How to complete this task:
Below is a listing. Write out exactly its lines between the one holding "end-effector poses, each" and the one holding "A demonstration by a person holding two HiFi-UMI", inclusive.

START Task input

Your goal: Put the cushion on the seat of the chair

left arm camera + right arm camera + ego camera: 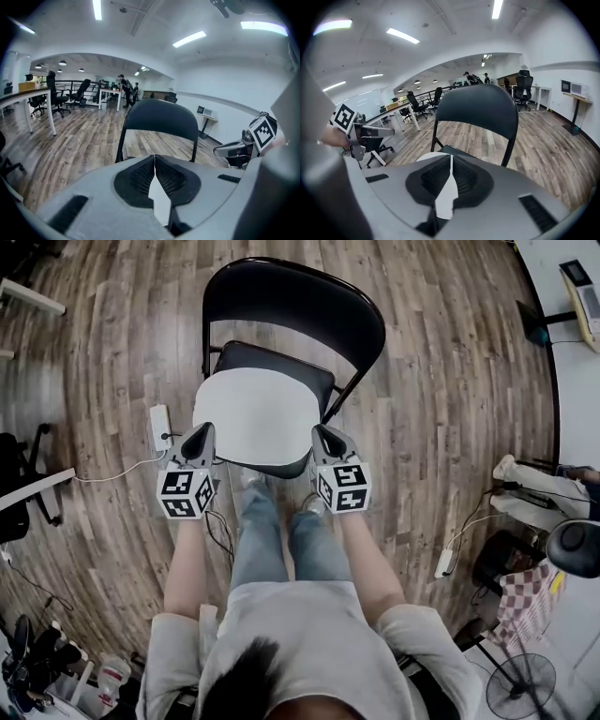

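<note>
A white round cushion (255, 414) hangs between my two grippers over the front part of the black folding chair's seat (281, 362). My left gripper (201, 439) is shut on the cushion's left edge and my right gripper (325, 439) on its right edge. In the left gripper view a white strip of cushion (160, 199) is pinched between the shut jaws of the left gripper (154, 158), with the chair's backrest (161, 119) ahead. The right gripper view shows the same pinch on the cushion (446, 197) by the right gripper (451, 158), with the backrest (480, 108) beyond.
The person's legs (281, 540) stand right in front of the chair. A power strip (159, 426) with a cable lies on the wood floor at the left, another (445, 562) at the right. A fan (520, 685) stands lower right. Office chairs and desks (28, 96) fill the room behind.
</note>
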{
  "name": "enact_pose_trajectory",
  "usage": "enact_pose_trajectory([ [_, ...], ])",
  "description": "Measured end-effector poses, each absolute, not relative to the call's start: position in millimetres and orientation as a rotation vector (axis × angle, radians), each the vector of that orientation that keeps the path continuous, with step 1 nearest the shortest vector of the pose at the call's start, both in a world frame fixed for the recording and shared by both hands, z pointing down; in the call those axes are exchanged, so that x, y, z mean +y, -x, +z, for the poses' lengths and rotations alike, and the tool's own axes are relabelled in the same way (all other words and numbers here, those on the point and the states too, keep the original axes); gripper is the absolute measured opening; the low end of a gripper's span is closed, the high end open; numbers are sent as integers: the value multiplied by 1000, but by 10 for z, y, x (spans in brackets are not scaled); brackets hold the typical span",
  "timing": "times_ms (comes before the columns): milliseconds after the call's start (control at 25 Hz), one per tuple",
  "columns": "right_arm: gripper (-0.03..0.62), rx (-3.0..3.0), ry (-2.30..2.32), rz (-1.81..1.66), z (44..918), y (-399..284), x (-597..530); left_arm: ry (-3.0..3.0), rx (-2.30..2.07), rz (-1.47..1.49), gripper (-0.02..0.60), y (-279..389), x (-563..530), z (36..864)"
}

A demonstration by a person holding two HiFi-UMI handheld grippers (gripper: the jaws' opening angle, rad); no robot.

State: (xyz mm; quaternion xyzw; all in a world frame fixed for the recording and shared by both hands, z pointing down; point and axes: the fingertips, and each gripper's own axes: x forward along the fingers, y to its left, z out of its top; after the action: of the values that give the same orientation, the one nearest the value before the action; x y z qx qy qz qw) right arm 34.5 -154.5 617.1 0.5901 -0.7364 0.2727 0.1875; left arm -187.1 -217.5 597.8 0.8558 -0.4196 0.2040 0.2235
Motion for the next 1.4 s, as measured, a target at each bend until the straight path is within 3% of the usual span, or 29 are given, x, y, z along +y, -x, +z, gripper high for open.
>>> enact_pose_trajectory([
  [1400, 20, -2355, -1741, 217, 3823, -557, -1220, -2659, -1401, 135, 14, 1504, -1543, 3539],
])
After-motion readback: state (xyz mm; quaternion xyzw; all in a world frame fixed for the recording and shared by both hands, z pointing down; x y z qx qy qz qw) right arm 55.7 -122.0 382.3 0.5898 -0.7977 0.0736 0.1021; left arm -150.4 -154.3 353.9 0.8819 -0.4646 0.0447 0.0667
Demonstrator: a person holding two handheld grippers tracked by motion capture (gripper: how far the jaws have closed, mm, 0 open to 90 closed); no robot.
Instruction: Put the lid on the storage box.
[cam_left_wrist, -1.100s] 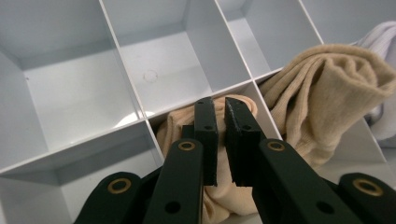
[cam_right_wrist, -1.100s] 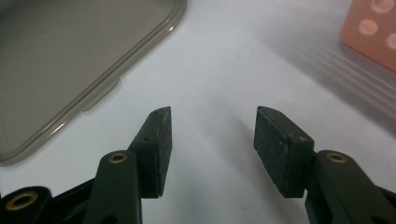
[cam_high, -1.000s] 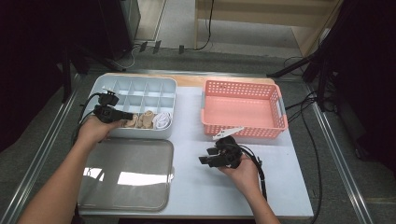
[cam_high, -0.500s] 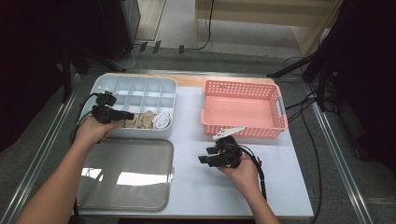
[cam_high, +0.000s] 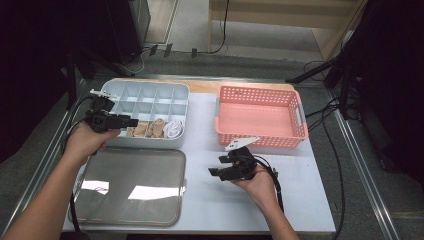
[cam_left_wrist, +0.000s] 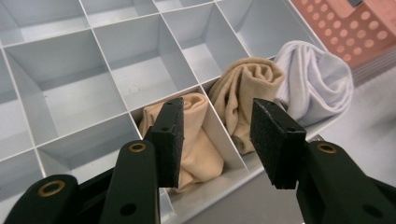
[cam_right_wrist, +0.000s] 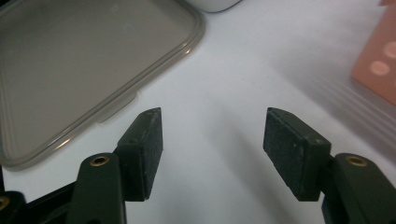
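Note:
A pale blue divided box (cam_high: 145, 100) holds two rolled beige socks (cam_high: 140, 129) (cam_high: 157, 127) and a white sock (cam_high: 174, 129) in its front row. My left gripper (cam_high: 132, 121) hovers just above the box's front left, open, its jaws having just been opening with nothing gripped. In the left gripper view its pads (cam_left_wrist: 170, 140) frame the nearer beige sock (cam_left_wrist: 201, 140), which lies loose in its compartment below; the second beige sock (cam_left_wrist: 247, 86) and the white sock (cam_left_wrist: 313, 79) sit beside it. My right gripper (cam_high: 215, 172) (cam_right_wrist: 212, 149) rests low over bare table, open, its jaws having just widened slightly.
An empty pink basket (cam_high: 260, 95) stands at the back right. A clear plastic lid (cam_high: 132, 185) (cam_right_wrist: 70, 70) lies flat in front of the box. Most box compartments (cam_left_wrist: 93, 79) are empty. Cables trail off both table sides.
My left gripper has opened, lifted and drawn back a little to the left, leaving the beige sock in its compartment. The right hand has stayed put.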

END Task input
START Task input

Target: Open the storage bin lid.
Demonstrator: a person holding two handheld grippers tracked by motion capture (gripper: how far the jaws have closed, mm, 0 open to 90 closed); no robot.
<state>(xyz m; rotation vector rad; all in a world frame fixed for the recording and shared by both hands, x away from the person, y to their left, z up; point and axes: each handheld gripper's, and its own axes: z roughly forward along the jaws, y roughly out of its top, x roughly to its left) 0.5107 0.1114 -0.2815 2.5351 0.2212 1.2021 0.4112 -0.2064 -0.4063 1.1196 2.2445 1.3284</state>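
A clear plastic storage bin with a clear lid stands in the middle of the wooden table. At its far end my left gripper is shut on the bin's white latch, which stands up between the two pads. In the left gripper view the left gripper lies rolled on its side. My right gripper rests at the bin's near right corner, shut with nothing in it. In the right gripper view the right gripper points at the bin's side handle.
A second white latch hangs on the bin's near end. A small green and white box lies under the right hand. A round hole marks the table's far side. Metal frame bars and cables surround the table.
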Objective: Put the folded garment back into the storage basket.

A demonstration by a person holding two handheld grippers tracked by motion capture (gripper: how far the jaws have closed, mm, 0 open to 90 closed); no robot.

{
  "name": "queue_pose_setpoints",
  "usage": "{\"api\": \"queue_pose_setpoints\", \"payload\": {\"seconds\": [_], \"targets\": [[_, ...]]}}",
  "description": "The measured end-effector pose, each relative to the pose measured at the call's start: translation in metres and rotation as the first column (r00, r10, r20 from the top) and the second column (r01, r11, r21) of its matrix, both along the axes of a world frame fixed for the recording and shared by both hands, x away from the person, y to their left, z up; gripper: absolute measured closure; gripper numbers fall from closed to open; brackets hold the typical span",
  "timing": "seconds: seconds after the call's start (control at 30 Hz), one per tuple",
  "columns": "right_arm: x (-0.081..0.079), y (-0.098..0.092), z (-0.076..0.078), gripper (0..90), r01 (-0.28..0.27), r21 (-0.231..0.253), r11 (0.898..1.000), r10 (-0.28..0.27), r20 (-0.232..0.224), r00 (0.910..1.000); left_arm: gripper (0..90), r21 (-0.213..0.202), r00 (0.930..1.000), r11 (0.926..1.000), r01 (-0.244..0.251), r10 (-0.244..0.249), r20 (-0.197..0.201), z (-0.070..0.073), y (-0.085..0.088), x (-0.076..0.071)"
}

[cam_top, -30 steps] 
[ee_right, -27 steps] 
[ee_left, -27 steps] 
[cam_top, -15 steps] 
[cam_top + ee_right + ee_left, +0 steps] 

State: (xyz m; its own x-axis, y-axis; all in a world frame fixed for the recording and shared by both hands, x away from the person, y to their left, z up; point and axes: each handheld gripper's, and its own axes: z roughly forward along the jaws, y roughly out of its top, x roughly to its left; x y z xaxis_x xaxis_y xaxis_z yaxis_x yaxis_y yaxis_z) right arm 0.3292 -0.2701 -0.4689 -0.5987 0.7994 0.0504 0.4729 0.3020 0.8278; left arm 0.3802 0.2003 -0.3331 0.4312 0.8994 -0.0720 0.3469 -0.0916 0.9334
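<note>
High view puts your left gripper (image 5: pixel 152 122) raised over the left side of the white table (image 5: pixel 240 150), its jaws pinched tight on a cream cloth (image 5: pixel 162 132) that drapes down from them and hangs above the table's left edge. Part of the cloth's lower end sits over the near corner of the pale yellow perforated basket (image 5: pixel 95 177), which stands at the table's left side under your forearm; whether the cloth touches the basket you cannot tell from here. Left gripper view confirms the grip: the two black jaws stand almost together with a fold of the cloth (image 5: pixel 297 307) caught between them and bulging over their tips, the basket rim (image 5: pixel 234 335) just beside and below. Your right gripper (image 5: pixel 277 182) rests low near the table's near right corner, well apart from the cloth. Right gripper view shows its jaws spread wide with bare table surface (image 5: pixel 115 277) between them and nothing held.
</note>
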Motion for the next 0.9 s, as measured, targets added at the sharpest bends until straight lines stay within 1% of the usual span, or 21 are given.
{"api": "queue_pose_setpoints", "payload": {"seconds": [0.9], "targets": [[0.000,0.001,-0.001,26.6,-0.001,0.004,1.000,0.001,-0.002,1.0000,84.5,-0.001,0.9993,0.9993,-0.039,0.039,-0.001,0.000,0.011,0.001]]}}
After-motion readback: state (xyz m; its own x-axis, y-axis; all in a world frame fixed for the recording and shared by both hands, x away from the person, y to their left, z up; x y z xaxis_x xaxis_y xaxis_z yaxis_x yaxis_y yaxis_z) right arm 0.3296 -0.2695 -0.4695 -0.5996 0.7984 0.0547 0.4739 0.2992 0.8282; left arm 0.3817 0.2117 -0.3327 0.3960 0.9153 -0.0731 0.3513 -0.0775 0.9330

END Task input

The completed task:
  "description": "Measured end-effector poses, each absolute, not relative to the call's start: position in millimetres and orientation as a rotation vector (axis × angle, radians), each the vector of that orientation that keeps the path continuous, with step 1 nearest the shortest vector of the pose at the call's start, both in a world frame fixed for the recording and shared by both hands, z pointing down; in the call those axes are exchanged, so that x, y, z mean +y, -x, +z, for the poses' lengths and rotations alike, and the tool's own axes are relabelled in the same way (all other words and numbers here, those on the point and the states too, keep the original axes); gripper is the absolute measured opening; the low end of a gripper's span is closed, the high end open; numbers are sent as integers: the value multiplied by 1000, but by 10 for z, y, x (spans in brackets are not scaled); brackets hold the typical span",
  "timing": "times_ms (comes before the columns): milliseconds after the call's start (control at 25 Hz), one per tuple",
  "columns": "right_arm: gripper (-0.03..0.62), rx (-3.0..3.0), ry (-2.30..2.32), rz (-1.81..1.66), z (44..918), y (-399..284), x (-597..530); left_arm: ry (-3.0..3.0), rx (-2.30..2.07), rz (-1.47..1.49), gripper (-0.02..0.60), y (-279..389), x (-563..530), z (36..864)"
}

A demonstration by a person holding two HiFi-UMI handheld grippers (gripper: the jaws' opening angle, rad); no robot.

This is the complete answer to the exercise.